I trust that these hints--for I can call them nothing more--will at
least awaken any young naturalist who has hitherto only collected
natural objects, to study the really important and interesting
question--How did these things get here?

Now hence arise questions which may puzzle the mind of a Hampshire
naturalist. You have in this neighbourhood, as you well know, two,
or rather three, soils, each carrying its peculiar vegetation.

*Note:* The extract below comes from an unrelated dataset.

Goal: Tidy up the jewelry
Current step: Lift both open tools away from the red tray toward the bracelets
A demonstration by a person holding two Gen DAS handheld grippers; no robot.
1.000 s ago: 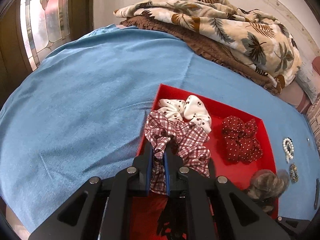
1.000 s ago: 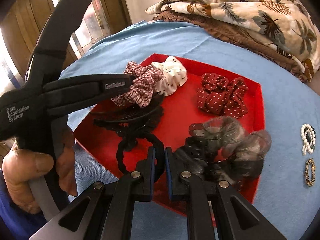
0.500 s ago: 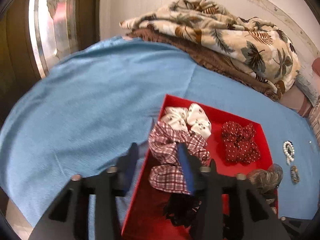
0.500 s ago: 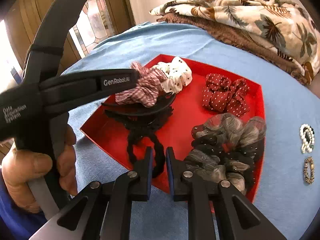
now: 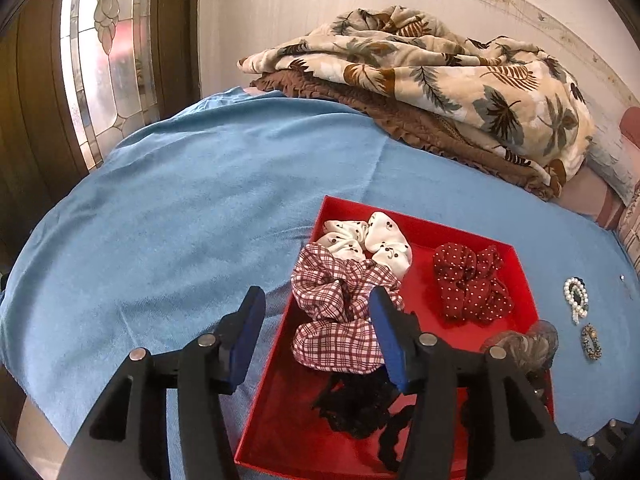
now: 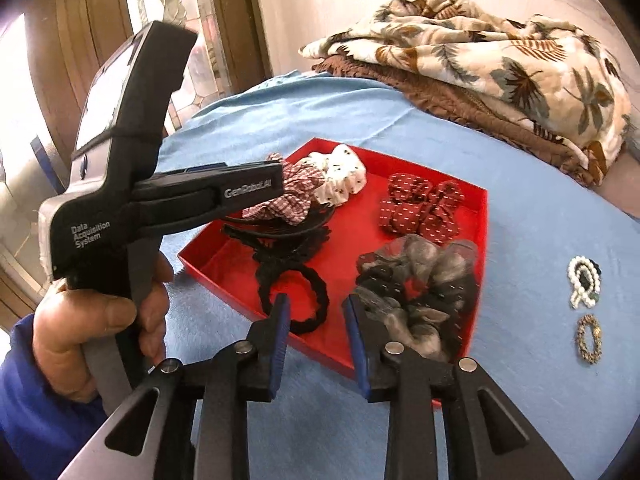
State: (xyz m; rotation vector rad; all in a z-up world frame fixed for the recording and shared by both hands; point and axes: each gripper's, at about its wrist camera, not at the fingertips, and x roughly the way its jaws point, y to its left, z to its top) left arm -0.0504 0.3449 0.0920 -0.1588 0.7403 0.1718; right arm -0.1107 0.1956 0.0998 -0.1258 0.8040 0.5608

First, you have the clay lying on the chalk, and carrying vast
woodlands, seemingly primeval. Next, you have the chalk, with its
peculiar, delicate, and often fragrant crop of lime-loving plants;
and next, you have the poor sands and clays of the New Forest basin,
saturated with iron, and therefore carrying a moorland or peat-
loving vegetation, in many respects quite different from the others.
And this moorland soil, and this vegetation, with a few singular
exceptions, repeats itself, as I daresay you know, in the north of
the county, in the Bagshot basin, as it is called--the moors of
Aldershot, Hartford Bridge, and Windsor Forest.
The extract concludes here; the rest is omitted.